### GOAL OF THE EXERCISE
Scan the records for the string "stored" and copy every line that holds it.

### SUPPLIED ENTRIES
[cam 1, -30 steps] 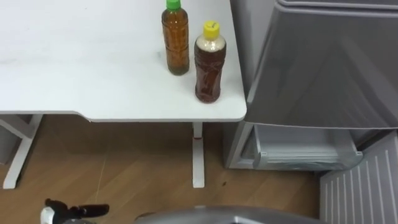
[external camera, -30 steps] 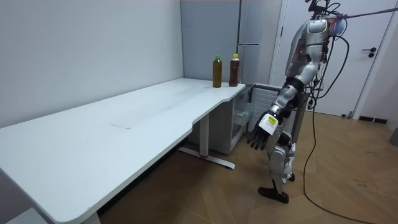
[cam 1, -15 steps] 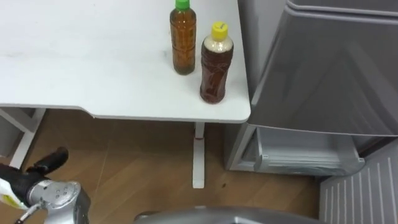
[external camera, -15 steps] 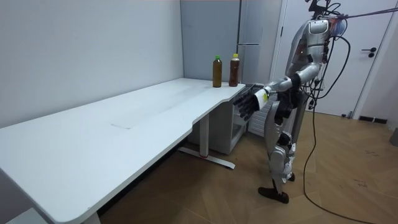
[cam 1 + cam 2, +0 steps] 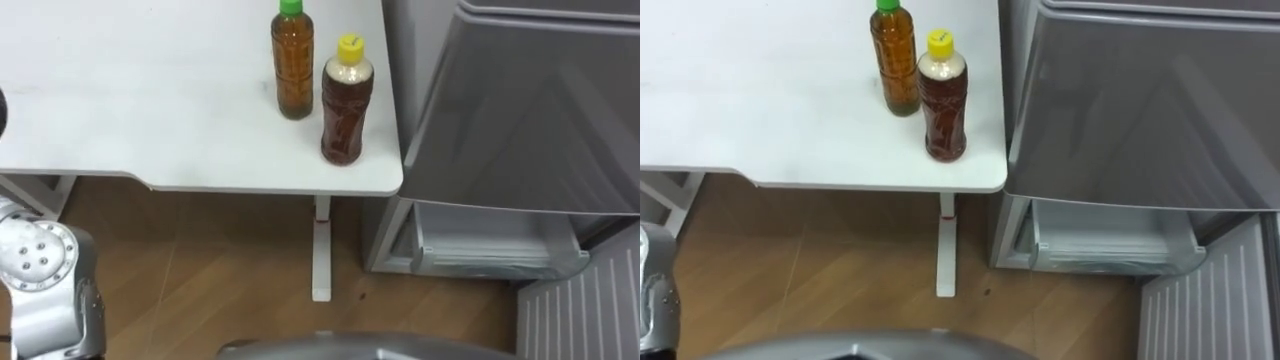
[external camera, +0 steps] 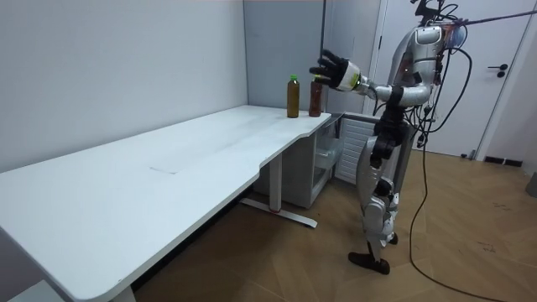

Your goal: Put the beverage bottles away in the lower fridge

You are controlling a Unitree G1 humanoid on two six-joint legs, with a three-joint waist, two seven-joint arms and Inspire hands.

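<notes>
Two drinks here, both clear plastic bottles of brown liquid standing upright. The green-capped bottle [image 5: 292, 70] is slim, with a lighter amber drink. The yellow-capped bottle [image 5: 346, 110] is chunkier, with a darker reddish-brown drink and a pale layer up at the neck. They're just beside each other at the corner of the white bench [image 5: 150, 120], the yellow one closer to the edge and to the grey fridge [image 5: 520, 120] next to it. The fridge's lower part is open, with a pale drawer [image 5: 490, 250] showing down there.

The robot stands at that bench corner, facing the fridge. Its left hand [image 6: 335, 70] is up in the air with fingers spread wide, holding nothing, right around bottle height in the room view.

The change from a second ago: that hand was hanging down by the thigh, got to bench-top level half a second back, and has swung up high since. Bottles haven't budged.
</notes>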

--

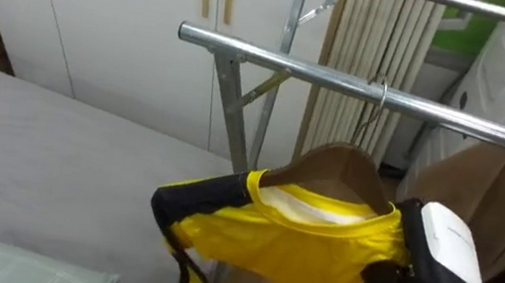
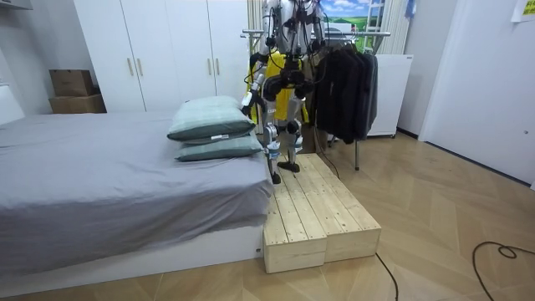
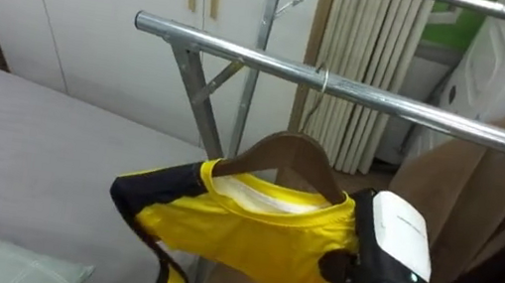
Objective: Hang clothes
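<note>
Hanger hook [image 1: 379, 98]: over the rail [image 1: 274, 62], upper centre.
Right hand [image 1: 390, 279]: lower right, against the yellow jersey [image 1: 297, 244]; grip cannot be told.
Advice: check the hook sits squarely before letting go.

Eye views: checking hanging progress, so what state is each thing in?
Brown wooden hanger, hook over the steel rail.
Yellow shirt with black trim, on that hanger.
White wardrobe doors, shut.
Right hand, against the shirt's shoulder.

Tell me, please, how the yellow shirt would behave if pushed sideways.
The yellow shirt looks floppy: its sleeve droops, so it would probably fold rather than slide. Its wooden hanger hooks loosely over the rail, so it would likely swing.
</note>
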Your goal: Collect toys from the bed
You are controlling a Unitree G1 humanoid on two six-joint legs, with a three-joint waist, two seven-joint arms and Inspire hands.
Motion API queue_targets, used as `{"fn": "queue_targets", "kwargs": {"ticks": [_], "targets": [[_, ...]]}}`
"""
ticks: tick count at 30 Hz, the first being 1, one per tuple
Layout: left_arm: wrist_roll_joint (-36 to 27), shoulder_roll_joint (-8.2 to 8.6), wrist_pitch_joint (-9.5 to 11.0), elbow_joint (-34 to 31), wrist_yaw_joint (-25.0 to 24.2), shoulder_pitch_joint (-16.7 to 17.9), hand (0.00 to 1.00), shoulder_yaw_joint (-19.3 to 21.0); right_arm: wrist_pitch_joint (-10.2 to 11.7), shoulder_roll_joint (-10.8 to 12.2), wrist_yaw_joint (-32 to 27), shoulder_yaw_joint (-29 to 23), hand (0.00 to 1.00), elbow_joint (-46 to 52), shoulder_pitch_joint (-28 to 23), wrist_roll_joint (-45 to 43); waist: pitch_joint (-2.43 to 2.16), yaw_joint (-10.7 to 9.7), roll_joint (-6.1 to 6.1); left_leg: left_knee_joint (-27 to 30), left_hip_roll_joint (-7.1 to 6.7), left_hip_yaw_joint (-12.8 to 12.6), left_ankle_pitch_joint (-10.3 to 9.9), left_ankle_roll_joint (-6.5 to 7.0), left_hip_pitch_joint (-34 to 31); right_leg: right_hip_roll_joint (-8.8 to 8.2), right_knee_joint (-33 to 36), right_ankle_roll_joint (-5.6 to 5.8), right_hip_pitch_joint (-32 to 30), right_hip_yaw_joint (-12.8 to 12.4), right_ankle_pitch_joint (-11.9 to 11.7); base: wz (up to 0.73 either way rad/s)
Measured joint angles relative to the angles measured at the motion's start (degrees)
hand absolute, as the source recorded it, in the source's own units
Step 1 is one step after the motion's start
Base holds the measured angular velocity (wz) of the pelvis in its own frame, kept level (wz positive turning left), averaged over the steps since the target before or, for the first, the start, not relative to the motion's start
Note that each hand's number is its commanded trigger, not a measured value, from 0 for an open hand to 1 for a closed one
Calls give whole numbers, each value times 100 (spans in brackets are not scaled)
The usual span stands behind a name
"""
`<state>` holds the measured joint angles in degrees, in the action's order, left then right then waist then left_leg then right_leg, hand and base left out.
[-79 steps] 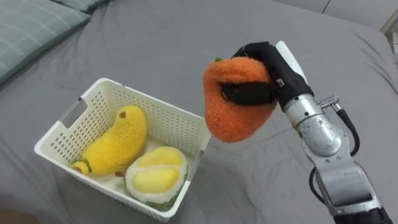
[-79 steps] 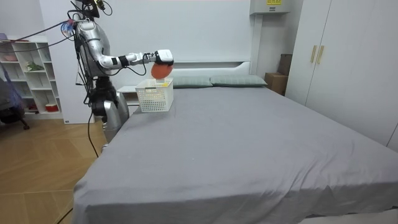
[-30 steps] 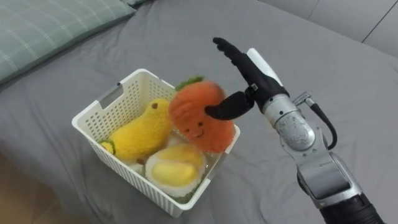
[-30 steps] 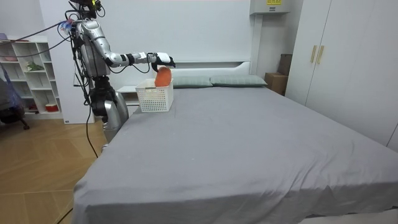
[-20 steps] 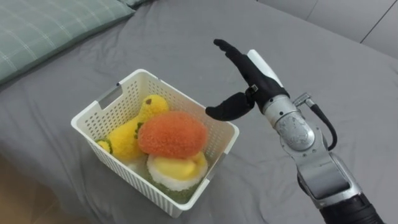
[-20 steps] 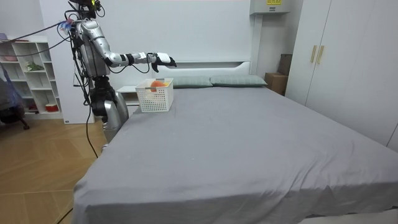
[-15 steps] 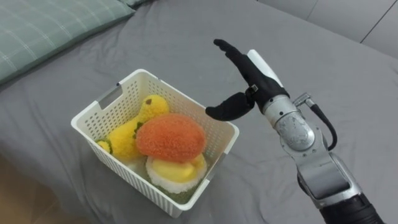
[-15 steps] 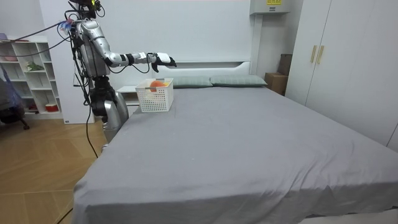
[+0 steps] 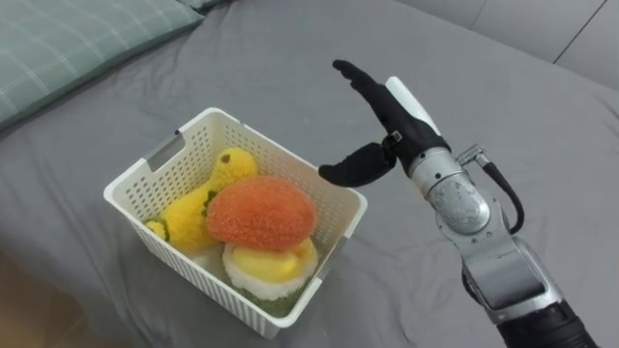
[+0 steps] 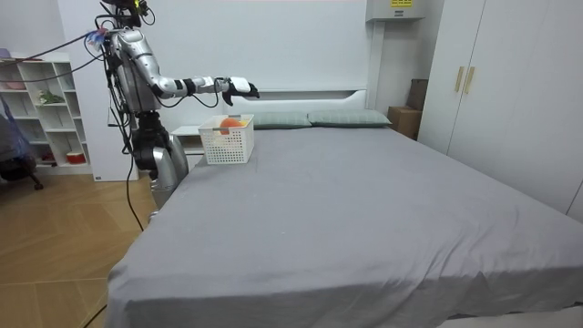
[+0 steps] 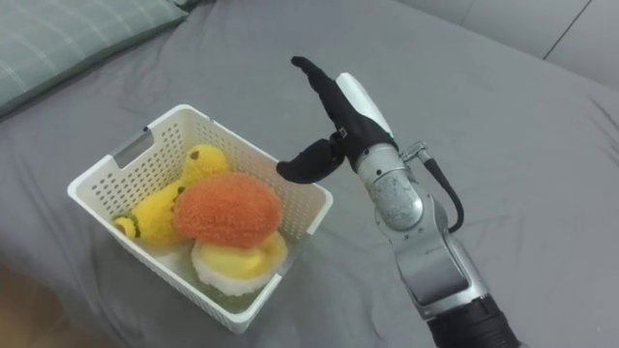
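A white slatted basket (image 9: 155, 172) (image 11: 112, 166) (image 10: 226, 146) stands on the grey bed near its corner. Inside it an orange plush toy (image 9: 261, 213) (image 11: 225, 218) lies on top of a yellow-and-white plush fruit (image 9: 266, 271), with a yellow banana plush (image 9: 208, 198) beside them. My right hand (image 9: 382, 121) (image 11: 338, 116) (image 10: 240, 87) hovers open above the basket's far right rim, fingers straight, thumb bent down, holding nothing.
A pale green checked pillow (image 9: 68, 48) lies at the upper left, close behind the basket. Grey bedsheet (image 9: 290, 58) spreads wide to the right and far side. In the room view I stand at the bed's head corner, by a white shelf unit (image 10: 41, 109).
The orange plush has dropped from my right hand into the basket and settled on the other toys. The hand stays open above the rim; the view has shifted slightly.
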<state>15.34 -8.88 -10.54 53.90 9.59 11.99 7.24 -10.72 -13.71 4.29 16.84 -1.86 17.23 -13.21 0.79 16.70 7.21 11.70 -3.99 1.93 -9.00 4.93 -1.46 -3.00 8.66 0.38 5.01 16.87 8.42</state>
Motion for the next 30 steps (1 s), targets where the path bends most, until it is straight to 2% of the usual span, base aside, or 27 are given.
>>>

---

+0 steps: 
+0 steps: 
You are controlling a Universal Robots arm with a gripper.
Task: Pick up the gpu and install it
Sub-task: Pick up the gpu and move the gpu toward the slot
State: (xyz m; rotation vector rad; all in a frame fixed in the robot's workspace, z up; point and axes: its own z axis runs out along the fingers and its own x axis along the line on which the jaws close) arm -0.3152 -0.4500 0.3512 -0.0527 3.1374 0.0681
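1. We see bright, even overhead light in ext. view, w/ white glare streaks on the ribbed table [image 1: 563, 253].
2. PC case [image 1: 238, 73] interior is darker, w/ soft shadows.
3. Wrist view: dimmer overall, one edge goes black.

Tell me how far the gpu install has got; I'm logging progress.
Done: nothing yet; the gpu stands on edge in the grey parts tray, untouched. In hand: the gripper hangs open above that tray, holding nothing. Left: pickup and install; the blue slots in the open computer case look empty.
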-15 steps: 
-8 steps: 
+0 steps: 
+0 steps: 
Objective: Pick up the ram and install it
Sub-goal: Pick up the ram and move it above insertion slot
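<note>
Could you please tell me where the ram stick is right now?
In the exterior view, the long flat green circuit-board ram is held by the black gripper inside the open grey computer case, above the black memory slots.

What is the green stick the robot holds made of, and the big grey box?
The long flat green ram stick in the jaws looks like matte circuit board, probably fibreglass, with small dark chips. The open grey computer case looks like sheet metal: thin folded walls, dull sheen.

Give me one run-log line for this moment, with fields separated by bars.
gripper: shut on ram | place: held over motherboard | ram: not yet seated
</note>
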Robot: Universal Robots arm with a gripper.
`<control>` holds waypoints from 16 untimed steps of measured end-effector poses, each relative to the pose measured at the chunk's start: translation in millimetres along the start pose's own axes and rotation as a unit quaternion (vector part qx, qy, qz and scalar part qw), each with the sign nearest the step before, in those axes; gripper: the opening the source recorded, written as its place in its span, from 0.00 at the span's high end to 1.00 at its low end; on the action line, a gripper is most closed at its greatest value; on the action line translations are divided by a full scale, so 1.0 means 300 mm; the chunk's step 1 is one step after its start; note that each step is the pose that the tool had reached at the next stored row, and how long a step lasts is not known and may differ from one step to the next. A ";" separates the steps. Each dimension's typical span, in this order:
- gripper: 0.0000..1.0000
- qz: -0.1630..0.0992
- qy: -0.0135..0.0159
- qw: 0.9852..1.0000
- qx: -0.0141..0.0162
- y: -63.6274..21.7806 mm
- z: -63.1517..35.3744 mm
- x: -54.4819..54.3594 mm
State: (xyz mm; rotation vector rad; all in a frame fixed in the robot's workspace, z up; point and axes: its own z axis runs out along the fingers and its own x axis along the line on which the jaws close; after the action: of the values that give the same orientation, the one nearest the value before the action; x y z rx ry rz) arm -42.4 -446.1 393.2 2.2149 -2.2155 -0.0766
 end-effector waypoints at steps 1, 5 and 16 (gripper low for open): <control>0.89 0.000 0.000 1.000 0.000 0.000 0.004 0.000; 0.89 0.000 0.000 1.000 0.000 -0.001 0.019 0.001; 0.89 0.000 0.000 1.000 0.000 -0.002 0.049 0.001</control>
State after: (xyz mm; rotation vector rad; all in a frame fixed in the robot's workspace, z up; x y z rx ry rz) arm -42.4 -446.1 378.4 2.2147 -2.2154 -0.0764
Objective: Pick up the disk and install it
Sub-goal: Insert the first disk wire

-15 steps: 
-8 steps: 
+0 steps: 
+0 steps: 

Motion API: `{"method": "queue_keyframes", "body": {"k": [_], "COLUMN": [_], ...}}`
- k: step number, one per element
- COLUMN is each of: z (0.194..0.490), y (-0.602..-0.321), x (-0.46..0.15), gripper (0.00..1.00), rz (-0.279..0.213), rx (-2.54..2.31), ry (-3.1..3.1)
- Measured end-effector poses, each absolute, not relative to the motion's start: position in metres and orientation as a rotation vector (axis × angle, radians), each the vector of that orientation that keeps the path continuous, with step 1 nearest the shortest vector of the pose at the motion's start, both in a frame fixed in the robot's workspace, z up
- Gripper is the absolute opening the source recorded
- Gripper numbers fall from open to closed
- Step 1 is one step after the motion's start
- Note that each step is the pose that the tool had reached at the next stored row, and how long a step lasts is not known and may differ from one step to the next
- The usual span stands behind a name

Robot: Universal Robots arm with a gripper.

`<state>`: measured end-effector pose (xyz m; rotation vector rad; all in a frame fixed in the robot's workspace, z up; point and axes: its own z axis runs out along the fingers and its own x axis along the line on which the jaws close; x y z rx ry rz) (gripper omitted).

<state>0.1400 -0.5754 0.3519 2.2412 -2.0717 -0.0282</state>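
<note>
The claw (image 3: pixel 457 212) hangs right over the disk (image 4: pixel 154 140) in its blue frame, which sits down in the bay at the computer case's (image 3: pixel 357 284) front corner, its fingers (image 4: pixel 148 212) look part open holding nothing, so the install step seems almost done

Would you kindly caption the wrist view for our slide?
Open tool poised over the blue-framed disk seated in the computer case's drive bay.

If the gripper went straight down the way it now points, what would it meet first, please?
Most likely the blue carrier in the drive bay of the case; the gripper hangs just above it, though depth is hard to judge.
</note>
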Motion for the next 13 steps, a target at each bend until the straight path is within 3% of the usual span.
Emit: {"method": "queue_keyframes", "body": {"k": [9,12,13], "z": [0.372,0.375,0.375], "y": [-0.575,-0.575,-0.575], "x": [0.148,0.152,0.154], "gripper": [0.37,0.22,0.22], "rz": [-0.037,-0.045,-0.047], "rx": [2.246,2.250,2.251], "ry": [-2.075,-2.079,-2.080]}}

### OUTPUT BELOW
`<control>` holds waypoints from 16 untimed steps of measured end-effector poses, each relative to the pose measured at the chunk's start: translation in millimetres along the start pose's own axes and rotation as a unit quaternion (vector part qx, qy, qz and scalar part qw), each with the sign nearest the step before, in those axes; gripper: the opening the source recorded, written as its place in its span, from 0.00 at the span's high end to 1.00 at its low end; on the action line, a gripper is most closed at its greatest value; on the action line translations are divided by a full scale, so 1.0 means 300 mm; the chunk's step 1 is one step after its start; note that each step is the pose that the tool had reached at the next stored row, and how long a step lasts is not known and may differ from one step to the next. A ";" separates the steps. Each dimension's typical span, in this order:
- Note that each step is the pose that the tool had reached at the next stored row, and how long a step lasts is not known and may differ from one step to the next

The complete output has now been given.